* HOW TO COMPLETE THIS TASK
In the listing below, locate the line with "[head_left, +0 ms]" and the line with "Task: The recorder", then output both and everything between them exactly, minus any pictures.
--- SUPPLIED DATA ---
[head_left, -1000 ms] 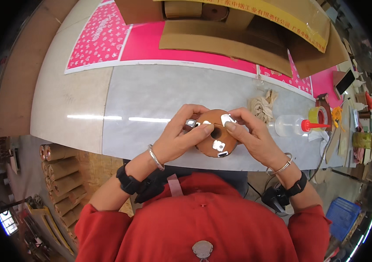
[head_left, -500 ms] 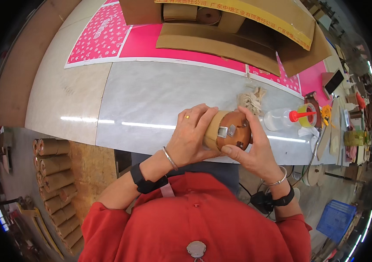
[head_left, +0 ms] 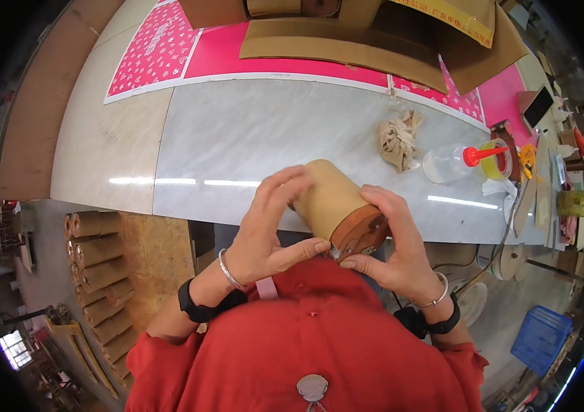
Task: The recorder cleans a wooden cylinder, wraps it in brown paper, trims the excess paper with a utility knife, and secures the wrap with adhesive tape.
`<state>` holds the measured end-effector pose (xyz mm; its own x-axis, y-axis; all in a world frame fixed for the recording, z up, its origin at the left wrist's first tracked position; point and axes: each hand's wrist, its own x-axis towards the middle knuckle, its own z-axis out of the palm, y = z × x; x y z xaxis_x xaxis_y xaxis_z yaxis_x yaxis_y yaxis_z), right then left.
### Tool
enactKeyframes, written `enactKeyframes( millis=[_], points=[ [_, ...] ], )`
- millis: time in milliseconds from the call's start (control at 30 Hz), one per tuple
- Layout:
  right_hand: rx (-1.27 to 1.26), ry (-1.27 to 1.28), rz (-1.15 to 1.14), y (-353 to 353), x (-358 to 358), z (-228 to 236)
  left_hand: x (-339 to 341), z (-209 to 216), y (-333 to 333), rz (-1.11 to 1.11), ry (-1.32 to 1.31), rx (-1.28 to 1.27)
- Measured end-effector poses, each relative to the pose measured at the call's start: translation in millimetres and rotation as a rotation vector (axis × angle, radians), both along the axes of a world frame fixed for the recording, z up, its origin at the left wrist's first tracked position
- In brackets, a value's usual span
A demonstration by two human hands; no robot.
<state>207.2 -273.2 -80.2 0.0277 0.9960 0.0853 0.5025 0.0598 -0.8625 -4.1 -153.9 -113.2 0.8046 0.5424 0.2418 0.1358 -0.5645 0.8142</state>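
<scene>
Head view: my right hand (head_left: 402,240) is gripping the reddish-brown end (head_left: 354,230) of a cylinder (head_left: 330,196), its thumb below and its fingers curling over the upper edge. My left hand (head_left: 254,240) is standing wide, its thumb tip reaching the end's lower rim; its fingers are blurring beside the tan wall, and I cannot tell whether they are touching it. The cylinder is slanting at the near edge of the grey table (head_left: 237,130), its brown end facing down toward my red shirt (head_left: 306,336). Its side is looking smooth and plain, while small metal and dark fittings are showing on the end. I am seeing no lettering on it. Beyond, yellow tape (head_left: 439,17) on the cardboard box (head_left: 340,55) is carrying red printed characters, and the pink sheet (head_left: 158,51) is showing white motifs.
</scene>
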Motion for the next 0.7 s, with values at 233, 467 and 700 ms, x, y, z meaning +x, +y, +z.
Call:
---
* THE COMPLETED TASK
[head_left, +0 ms] 
Task: The recorder cleans a wooden cylinder, wraps it in brown paper, trims the excess paper with a utility knife, and secures the wrap with adhesive tape.

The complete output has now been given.